- **Your task**
Select all lines in the records that include "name".

*** Opening Records shown ***

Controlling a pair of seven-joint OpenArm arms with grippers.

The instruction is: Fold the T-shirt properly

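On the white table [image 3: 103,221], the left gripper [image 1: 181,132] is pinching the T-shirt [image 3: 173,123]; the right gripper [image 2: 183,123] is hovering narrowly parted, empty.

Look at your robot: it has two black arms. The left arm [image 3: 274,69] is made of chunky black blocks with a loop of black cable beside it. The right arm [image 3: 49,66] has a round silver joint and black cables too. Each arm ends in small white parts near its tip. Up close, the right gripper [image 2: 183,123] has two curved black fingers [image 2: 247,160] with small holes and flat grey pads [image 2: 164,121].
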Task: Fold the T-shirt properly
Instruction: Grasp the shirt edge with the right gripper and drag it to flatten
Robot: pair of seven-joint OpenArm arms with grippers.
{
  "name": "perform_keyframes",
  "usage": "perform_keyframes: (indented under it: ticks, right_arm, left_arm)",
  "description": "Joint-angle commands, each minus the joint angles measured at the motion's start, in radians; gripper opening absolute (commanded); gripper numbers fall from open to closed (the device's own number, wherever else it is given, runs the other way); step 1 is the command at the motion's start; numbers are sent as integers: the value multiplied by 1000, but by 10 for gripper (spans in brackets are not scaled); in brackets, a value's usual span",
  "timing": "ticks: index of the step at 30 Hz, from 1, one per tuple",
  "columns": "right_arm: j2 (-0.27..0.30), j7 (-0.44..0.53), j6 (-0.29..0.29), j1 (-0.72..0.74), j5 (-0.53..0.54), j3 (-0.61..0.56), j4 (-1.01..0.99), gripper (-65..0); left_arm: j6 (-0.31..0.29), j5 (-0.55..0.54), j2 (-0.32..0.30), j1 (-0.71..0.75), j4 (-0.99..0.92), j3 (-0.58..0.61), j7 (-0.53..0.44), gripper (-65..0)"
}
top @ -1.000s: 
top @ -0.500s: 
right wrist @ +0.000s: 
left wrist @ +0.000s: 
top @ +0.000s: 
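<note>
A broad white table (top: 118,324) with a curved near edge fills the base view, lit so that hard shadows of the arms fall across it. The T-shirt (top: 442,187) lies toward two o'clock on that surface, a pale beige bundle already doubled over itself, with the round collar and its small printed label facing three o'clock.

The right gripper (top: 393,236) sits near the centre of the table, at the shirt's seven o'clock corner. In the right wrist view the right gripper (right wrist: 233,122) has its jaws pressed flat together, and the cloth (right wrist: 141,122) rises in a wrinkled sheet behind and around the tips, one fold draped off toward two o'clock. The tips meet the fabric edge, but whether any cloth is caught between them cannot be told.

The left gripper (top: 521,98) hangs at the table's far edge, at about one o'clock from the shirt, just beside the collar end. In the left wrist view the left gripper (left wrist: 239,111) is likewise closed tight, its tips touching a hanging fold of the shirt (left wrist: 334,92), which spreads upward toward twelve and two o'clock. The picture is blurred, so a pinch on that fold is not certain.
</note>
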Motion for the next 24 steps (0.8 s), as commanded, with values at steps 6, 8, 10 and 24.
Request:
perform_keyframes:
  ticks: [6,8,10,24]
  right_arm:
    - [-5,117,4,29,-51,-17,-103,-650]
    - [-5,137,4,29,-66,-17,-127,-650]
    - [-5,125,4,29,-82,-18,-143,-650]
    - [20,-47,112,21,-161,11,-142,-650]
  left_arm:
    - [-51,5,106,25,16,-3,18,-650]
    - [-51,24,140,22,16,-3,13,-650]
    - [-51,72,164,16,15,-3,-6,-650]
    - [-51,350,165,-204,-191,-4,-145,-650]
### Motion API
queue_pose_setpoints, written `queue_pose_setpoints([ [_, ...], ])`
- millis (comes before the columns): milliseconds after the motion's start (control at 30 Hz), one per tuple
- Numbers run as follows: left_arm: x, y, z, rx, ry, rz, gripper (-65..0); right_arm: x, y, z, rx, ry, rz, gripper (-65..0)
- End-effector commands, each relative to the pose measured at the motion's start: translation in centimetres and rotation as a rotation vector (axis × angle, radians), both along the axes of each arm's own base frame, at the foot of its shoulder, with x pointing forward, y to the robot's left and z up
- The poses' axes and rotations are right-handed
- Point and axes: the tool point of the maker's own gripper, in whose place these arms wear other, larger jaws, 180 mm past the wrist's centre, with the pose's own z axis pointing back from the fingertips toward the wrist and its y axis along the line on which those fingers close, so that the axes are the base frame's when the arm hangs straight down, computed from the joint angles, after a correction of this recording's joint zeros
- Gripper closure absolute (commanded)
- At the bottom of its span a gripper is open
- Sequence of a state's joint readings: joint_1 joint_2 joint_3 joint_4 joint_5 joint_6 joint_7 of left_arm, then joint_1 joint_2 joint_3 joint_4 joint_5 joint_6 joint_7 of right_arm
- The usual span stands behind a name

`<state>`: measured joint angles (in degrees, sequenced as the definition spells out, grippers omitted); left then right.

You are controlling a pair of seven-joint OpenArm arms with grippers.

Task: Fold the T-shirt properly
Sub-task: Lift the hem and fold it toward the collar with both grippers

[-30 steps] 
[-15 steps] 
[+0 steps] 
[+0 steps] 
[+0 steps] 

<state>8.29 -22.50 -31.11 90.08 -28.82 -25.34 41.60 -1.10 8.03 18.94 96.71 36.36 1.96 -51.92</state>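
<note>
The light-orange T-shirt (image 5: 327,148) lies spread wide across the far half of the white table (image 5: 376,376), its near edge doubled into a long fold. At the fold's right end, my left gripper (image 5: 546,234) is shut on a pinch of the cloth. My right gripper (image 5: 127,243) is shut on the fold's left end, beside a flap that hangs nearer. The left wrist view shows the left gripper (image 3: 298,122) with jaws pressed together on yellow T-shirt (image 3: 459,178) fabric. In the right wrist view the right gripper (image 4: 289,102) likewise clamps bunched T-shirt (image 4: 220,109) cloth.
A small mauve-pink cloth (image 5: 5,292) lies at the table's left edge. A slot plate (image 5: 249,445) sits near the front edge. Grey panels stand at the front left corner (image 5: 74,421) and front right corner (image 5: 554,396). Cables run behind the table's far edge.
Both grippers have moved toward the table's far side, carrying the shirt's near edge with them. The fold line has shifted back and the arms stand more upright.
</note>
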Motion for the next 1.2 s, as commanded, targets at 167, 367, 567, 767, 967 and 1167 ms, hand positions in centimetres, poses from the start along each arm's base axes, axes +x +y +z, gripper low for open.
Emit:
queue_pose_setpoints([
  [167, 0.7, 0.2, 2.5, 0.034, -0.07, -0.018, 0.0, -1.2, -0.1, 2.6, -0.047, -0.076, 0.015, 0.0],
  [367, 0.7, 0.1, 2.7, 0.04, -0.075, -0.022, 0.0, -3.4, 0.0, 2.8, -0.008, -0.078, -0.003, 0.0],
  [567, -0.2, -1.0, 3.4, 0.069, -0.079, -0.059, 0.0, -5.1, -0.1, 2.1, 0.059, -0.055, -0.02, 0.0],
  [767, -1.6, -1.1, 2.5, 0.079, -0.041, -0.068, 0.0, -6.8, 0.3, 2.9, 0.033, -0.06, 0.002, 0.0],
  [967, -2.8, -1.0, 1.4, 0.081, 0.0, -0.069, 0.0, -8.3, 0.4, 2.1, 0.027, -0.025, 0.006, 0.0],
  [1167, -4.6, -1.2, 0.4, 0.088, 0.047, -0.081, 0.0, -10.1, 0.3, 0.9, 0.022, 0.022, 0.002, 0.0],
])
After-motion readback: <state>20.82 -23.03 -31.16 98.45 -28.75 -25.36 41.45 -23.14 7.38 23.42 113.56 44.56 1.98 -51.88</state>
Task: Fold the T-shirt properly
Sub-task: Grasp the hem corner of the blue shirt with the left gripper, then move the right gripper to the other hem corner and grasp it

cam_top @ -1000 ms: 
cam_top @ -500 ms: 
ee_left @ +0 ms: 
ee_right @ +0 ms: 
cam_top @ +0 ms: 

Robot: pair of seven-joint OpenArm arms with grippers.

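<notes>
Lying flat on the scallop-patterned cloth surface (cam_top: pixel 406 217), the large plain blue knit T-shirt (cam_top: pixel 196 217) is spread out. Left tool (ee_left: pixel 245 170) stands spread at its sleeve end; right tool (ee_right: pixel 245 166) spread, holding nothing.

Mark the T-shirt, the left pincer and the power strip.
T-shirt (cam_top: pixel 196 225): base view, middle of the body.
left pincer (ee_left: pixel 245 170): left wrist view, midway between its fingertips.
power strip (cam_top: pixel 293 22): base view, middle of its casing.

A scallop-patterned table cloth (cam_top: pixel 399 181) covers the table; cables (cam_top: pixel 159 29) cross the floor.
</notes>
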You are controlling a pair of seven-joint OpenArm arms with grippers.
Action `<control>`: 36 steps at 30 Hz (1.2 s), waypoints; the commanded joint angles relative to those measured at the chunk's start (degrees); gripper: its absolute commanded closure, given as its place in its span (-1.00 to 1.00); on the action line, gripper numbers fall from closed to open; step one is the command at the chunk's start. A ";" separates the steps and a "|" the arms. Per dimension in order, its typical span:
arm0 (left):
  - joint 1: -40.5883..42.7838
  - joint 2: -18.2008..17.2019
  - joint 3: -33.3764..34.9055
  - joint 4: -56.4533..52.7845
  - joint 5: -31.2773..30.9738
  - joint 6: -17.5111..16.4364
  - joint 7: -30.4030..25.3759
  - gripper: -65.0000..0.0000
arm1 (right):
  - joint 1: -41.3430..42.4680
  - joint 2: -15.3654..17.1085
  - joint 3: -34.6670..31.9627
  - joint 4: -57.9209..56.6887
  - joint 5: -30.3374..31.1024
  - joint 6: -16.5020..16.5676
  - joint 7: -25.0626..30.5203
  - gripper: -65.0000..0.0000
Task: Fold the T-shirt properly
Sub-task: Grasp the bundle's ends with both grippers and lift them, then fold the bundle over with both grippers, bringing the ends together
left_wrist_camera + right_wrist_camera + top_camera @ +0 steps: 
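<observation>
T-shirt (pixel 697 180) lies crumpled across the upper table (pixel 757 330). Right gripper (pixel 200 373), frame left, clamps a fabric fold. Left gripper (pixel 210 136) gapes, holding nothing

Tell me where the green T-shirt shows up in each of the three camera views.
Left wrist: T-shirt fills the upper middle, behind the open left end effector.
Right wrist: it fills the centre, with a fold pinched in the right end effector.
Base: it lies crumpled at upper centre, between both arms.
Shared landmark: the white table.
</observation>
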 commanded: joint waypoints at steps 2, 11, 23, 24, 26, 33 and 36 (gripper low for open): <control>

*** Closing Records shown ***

- **Output of the exercise**
  "name": "perform_keyframes",
- The usual span stands behind a name

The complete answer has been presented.